ACTION ITEM —
Could the listing below be reproduced exactly, minus its pictures?

[RAW DATA]

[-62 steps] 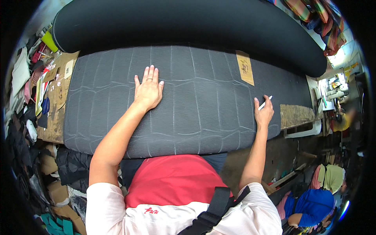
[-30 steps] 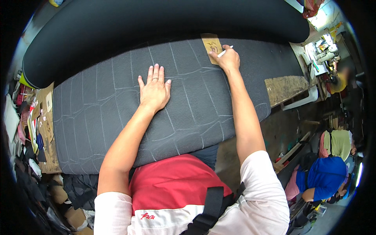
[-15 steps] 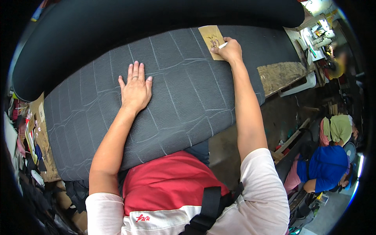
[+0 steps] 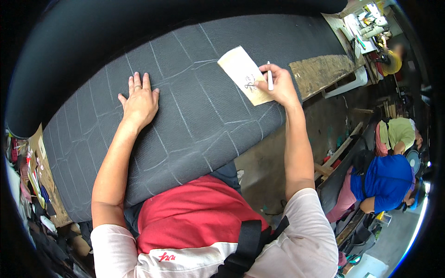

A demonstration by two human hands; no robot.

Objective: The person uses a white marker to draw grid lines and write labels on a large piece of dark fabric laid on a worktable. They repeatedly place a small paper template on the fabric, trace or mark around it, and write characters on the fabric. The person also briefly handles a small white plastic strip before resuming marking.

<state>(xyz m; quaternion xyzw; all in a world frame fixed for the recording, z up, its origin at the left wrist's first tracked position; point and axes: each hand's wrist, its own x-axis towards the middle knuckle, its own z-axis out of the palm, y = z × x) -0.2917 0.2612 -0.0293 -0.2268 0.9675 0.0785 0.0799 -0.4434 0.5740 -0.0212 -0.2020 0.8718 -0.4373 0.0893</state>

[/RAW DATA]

WRITTEN SOLUTION —
[-62 steps] 
[-30 steps] 
[-15 steps] 
[+0 steps] 

A demonstration by two human hands; no robot.

Objective: The person uses a white marker to draw grid lines and write labels on a large piece of dark fabric laid on a worktable. They repeatedly place a small paper template on the fabric, trace or mark around it, and write characters on the fabric. The person also briefly handles a small white plastic strip before resuming marking.

<state>(xyz m; quaternion xyzw; all in a world frame fixed for the recording, z up, its origin at the left wrist's first tracked position; point and axes: each hand's wrist, its own x-axis towards the middle knuckle, its own z-axis out of the palm, y = z × x) -0.2917 0.2612 -0.0293 -0.2268 0.9675 0.0785 0.0799 -0.4434 0.5740 -0.0212 -0.2020 0.8718 -0.4373 0.0893</state>

No more output is needed.